Large language models are increasingly post-trained with reinforcement learning in verifiable domains such as code and math. Yet, current methods for reinforcement learning with verifiable rewards (RLVR) learn only from a scalar outcome reward per attempt, creating a severe credit-assignment bottleneck. Many verifiable environments actually provide rich textual feedback, such as runtime errors or judge evaluations, that explain *why* an attempt failed. We formalize this setting as *Reinforcement Learning with Rich Feedback* (RLRF):





Reinforcement Learning from Rich Feedback




**We propose Self-Distilled Policy Optimization (SDPO)**, a reinforcement learning framework that augments on-policy optimization with self-distillation from the model’s own high-reward trajectories.

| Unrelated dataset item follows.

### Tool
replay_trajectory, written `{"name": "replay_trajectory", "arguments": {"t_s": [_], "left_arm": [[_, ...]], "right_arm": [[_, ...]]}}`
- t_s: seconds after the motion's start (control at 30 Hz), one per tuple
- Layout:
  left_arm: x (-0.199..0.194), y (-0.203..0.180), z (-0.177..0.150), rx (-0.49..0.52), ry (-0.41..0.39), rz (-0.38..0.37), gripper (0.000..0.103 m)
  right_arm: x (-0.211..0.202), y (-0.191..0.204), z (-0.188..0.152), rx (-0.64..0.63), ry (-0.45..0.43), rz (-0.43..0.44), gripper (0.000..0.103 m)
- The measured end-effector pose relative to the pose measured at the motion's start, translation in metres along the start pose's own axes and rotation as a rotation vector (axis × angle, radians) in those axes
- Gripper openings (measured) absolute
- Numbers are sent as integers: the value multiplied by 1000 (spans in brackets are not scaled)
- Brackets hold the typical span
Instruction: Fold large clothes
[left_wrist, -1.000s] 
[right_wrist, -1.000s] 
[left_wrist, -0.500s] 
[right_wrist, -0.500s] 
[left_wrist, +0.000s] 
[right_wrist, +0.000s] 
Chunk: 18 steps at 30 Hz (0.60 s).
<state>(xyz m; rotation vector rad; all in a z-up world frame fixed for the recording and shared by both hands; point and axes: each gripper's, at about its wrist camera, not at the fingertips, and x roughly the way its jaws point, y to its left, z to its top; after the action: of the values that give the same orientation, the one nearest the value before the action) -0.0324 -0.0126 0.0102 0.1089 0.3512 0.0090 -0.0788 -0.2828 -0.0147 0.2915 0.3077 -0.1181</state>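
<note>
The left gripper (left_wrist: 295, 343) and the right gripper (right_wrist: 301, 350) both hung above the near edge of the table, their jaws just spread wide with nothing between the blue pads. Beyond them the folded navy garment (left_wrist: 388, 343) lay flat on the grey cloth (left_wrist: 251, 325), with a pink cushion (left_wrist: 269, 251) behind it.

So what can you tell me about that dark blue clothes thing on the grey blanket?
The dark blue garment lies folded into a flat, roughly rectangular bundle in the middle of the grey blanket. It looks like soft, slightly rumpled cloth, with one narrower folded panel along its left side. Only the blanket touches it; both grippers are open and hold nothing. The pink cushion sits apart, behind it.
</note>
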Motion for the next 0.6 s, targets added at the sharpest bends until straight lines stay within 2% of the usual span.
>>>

SDPO converts tokenized feedback into a dense learning signal without any external teacher or explicit reward model. SDPO treats the current model conditioned on feedback as a self-teacher and distills its feedback-informed next-token predictions back into the policy. In this way, SDPO leverages the model's ability to retrospectively identify its own mistakes in-context.





SDPO




---



## 📊 Main Results



### Learning without Rich Environment Feedback



When environment feedback is sparse or rule-based, standard reinforcement learning methods struggle to propagate learning signals efficiently. SDPO addresses this by reusing high-reward rollouts as implicit feedback, providing dense supervision even in the absence of rich environment feedback.





SDPO Performance vs. Training Steps




*Training progression of Olmo3-7B-Instruct on Chemistry. We report the average accuracy across 16 samples per question and a rolling average of response lengths over 5 steps. We report GRPO with the optimal hyperparameters for this model and task. We run each configuration for 3 seeds and report standard errors as shaded areas.*





SDPO Performance without Rich Environment Feedback




***Comparison of SDPO and GRPO on reasoning-related benchmarks.** We report the highest achieved avg@16 within 1 hour and 5 hours of wall-clock training time, respectively.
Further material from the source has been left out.